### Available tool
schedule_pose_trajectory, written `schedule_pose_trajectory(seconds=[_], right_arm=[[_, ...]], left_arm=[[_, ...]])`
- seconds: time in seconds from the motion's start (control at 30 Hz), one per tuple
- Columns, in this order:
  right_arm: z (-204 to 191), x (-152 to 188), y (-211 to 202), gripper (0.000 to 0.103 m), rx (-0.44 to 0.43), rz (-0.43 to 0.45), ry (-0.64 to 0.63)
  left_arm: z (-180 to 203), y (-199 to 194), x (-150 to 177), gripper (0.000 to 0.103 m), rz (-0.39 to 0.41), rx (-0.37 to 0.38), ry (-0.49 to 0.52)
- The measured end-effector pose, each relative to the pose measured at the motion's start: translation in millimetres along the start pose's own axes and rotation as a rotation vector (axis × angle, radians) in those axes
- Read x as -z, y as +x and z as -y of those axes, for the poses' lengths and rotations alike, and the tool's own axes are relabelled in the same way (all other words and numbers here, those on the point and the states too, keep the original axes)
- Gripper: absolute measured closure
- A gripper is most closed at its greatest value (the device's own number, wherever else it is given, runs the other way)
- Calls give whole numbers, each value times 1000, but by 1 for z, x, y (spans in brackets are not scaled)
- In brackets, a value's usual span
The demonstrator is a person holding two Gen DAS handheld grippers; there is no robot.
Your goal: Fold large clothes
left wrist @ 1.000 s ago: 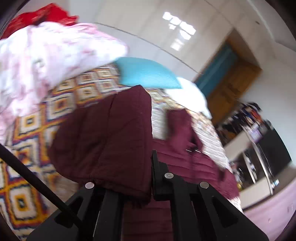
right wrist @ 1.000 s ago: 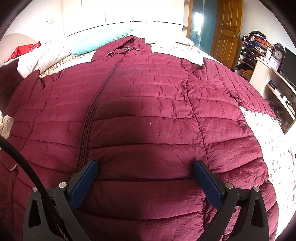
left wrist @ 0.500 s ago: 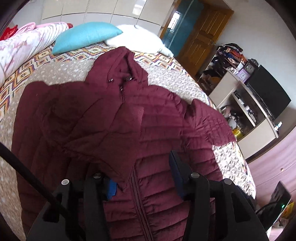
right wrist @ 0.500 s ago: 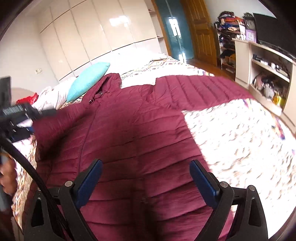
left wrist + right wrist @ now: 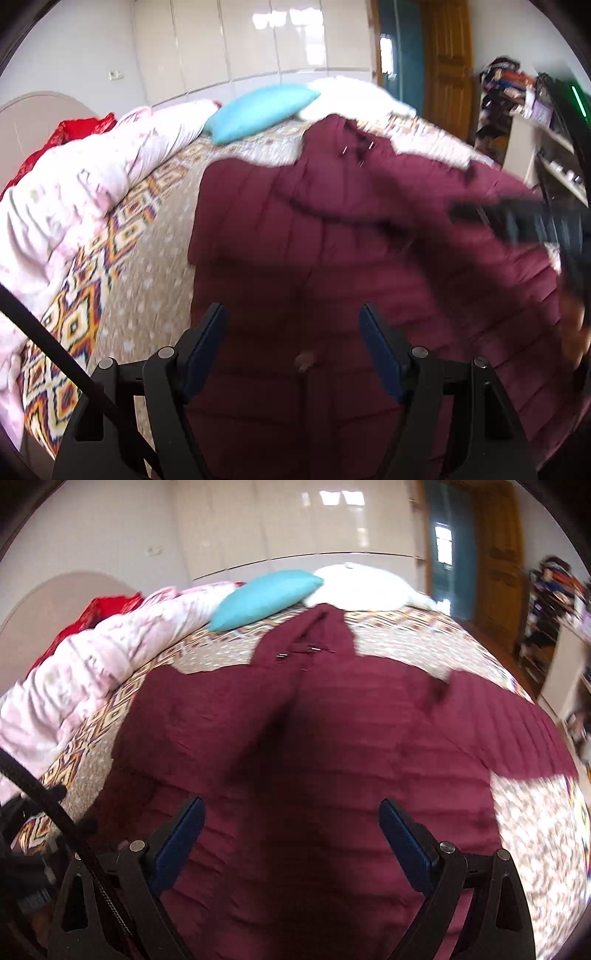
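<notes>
Your left gripper (image 5: 293,332) hangs over the maroon jacket (image 5: 332,236) with its blue-padded fingers (image 5: 205,343) spread wide and nothing between them. Your right gripper (image 5: 291,834) is just the same: fingers (image 5: 404,836) parted, no cloth pinched, hovering above the jacket's lower front. The jacket (image 5: 314,738) lies spread on the bed (image 5: 406,635), collar pointing toward the head end, and covers most of the patterned bedspread (image 5: 122,258). In your left view its near sleeve looks folded inward across the chest, so the jacket's left edge runs fairly straight beside the bare bedspread. In your right view the other sleeve stretches out flat toward the right side of the bed. A blue pillow (image 5: 258,110) and a white pillow (image 5: 362,587) sit beyond the collar, near it but not touching as far as you can tell. A pink quilt (image 5: 74,192) is heaped along the left side of the bed, apart from the jacket, with a red cloth (image 5: 74,129) behind it. Both views are blurred, so the zip and seams are hard to read. A dark blurred shape crosses the right edge of your left view above the jacket; you cannot tell what it is.
</notes>
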State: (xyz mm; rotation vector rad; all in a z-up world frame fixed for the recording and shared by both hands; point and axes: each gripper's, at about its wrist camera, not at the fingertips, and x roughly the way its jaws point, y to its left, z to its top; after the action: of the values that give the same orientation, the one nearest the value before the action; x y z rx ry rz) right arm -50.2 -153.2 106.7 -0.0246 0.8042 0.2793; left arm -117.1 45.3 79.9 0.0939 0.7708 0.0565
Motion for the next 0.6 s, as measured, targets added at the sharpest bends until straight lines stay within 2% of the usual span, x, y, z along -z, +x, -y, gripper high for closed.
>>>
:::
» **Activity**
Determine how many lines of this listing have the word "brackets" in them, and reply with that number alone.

» **Answer box**
2